Was blieb uns übrig? Ganz entspannt ließen wir uns chauffieren, diesmal zum Mittagessen mit dem Bruder von Hans nach Bad Leonfelden, einem reizenden kleinen Städtchen.
Von dort weiter zum kulturellen, schulischen, medizinischen und wirtschaftlichen Zentrum des Mühlviertels nach -Nein nicht von Gutau ist die Rede, sondern von Freistadt; eine ehemals freie Bürgerstadt mit mittelalterlichen Stadtmauern, einem zum Bewegungspark umgestalteten Stadtgraben, K+K-Wehrtürmen, stattlichen Bürgerhäusern, den die Stadtsilhouette prägenden Kirchen und dem leider von Autos gekaperten an sich sehr schönen Stadtplatz.

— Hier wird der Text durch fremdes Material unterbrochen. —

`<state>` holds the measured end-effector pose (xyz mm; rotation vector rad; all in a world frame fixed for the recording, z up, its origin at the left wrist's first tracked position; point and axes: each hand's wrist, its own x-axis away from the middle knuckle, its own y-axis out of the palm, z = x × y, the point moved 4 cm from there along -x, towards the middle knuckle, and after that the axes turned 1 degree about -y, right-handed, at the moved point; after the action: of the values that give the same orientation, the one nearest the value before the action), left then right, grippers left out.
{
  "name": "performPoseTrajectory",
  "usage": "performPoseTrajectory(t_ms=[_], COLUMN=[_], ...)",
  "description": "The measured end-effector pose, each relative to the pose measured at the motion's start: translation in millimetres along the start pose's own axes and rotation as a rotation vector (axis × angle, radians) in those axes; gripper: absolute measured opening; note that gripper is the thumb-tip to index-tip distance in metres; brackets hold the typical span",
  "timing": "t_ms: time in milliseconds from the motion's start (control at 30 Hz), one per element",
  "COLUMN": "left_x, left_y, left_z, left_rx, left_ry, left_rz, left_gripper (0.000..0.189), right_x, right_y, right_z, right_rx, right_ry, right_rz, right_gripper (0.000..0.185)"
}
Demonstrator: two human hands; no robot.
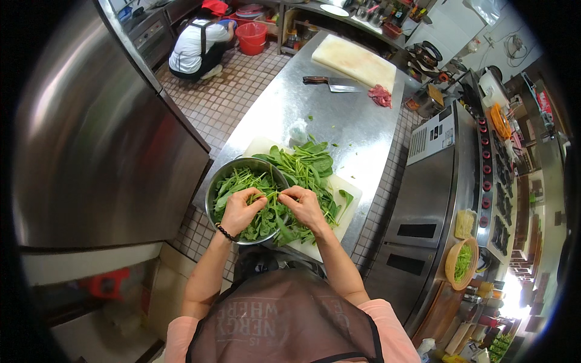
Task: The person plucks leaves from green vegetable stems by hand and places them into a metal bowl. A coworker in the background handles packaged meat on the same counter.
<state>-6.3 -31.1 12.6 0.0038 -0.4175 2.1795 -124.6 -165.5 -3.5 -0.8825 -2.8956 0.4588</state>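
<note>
Both my hands meet over a round stainless steel bowl point(209, 199) heaped with leafy greens point(236, 179). Green stems are pinched between thumb and fingers of my left hand point(243, 209), which has a dark beaded bracelet at the wrist. My right hand point(305, 206) grips the same small bunch of stems from the other side, above the bowl's right rim. To the right of the bowl, a loose pile of whole greens point(308, 165) covers much of a white cutting board point(349, 195). One single leaf point(346, 199) lies apart near the board's right edge.
Farther along the steel table point(272, 109) are a crumpled plastic bag point(298, 131), a cleaver point(338, 85), raw meat point(380, 96) and a thick cutting board point(356, 59). A person point(199, 45) squats by a red bucket point(252, 38). A steel refrigerator point(100, 136) stands left; stoves point(499, 195) line the right.
</note>
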Motion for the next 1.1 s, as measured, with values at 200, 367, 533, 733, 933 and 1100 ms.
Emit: performPoseTrajectory(t_ms=[200,367,533,733,933,1100], left_x=[8,7,9,10,11,8], left_y=[-23,-28,-15,-14,-8,3], left_z=[-4,-9,-3,2,3,-7], left_rx=[-0.027,0.076,0.019,0.005,-0.181,0.22], left_ry=[-0.025,-0.053,-0.008,0.013,0.096,-0.148], left_rz=[0.122,0.114,0.075,0.046,-0.072,-0.348], left_gripper=[0.014,0.014,0.014,0.018,0.018,0.018], right_x=[-12,-22,-16,-9,-4,-1], right_y=[-16,8,28,21,20,11], right_z=[13,-1,-15,-31,-31,-21], right_rx=[-0.153,0.053,-0.111,0.115,0.331,0.221], right_ry=[0.202,0.033,-0.019,-0.232,-0.376,-0.229], right_rz=[0.147,-0.036,-0.063,-0.134,-0.145,-0.213], right_gripper=[0.02,0.032,0.021,0.015,0.012,0.012])
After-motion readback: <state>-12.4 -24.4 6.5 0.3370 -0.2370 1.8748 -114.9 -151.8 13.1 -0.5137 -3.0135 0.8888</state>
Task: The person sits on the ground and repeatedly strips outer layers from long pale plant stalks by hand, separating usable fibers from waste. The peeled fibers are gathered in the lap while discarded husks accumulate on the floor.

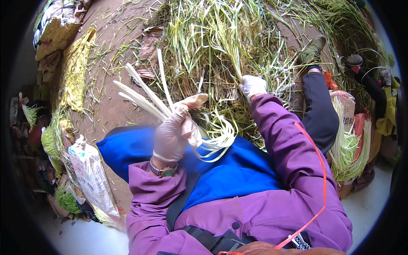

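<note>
My left hand (170,138), in a thin pale glove, is closed around a small bunch of white leek-like stalks (143,95). Their white ends fan up to the left, while the pale leaves (223,137) loop down on the other side over the blue cloth (236,172) on my lap. Farther out, my right hand (253,86), gloved in white, grips the gathered end of some yellow-green stalks (235,62). These stalks run up into a large heap of long leafy stalks (204,28), mixed with dry brown leaves, in front of me.
On the left lie a white woven sack (91,175) and a yellow sheet (76,79). A dark-trousered leg (318,108) stretches out on the right, near bundled pale greens (347,153). An orange-red cord (323,178) hangs over my right sleeve. Another person's yellow garment (387,111) shows at far right.
</note>
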A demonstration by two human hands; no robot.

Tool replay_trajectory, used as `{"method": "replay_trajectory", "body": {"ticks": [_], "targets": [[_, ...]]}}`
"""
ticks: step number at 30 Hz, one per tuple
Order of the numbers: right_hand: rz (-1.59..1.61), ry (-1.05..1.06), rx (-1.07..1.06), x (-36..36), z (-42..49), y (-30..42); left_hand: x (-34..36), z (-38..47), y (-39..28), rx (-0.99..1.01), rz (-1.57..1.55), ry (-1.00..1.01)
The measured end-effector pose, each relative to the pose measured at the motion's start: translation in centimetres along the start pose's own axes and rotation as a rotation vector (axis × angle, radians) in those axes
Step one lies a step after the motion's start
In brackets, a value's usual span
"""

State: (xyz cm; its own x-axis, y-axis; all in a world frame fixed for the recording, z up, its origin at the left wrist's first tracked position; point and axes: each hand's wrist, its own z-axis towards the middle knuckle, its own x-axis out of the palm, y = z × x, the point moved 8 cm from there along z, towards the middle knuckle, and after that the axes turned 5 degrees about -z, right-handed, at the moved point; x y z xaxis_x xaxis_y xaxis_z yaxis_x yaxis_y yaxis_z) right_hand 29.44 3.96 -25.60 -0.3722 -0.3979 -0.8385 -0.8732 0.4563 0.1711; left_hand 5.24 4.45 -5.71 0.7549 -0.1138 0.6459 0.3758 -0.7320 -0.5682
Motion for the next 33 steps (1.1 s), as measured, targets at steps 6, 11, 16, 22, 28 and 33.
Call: {"method": "replay_trajectory", "body": {"ticks": [6,11,16,22,28,33], "targets": [[1.044,0.102,0.102,0.4,-0.9,-4.4,0.2,0.5,-0.3,0.086,0.054,0.083],[1.243,0.305,-0.143,-2.0,-6.6,1.5,-0.1,0.0,-0.9,0.150,0.371,-0.045],[1.079,0.361,-0.338,-5.9,-13.1,6.7,-0.8,-0.1,0.2,0.095,0.511,-0.115],[0.467,0.027,-0.674,-10.3,-19.2,8.9,-1.6,0.4,2.2,0.052,0.518,-0.126],[1.312,0.486,-0.490,-7.5,-18.0,8.6,-1.0,0.5,3.4,0.119,0.346,-0.120],[1.601,0.496,-0.375,-6.4,-16.8,8.9,0.1,0.1,3.2,0.268,0.434,-0.037]]}}
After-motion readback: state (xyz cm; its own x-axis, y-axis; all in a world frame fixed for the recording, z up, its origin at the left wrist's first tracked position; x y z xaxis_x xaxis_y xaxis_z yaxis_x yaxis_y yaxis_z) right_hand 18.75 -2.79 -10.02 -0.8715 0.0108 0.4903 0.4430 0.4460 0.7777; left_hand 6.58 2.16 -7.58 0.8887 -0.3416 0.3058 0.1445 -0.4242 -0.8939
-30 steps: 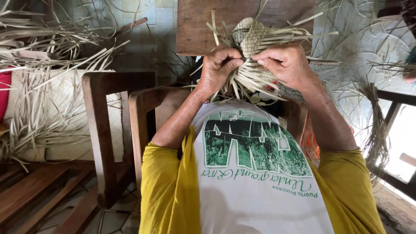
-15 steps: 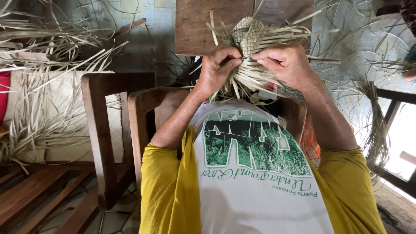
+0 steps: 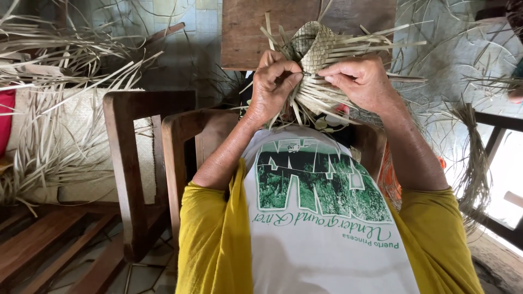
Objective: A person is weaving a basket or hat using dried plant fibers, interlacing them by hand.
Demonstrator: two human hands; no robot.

Dort wartete für Hans die erste große Herausforderung – Stadtführer einer abgekämpften, erschöpften Truppe und noch dazu in praller Sonne … doch plötzlich, Wolken verdunkelten den Himmel, Regentropfen fielen erst langsam, es wurde kälter, aber schon in Sichtweite … die Brauereikommune Freistadt. Wir konnten draußen sitzen, die Infrarotwärme strahlte von oben, das Essen war gut und reichlich und das Trinken, fünf Biersorten zum Testen in gaaanz kleinen Gläsern. Trotz allem, das Stimmungsbarometer blieb unverändert hoch.

Zurück nach Gutau, nein … nicht in die Wirtsstube, sondern in die spätgotische Kirche mit wunderbarer Akustik und dem vielstimmigen KSC-Sponti-Chor. Später dann im Kirchawirt Hans an der Mundharmonika und viele Diskussionen über die Zukunft von kleinen Gemeinden mit leerstehenden Geschäften, die Verödung von Marktplätzen und Möglichkeiten der Ortsgestaltung.

Überhaupt Gutau:

Was dieser kleine Markt mit seinen fast 3000 Einwohnern alles schon erreicht hat und tut, wovon andere reden und wie engagiert sich die Bürger einbringen, einfach sagenhaft. Der Marktplatz bald neu gestaltet, Baulandreserven durch Abbruch von Bauruinen aktiviert, leerstehende Häuser wieder hergerichtet, Arbeitsplätze geschaffen, das Blaufärben als historisches Kapital genutzt, erneuerbare Energien erzeugt und genutzt, das Naturerbe bewahrt, Freizeitangebote ausgebaut, das Ehrenamt als Sozialkapital angesehen. Wer früh um 5.00 durch Gutau geht, der sieht, was alles schon passiert ist: Der zu einem sehr einfallsreich gestalteten Spielplatz führende Bachpanormaweg im idyllisch gelegenen Tal, das Hallenbad, die Infos zu erneuerbaren Energien, die schon geöffnete Bäckerei, der Schreiner mit toller Ausstellung seiner Objekte, die Kirchgängerinnen zur Frühmesse, das Rathaus in dem sehr früh gewerkelt wird, die preisgekrönte Mediathek – es tut sich viel in Gutau und nicht zu überhören, die Kirchenglocken läuten für die Spätaufsteher um 6.00 Uhr.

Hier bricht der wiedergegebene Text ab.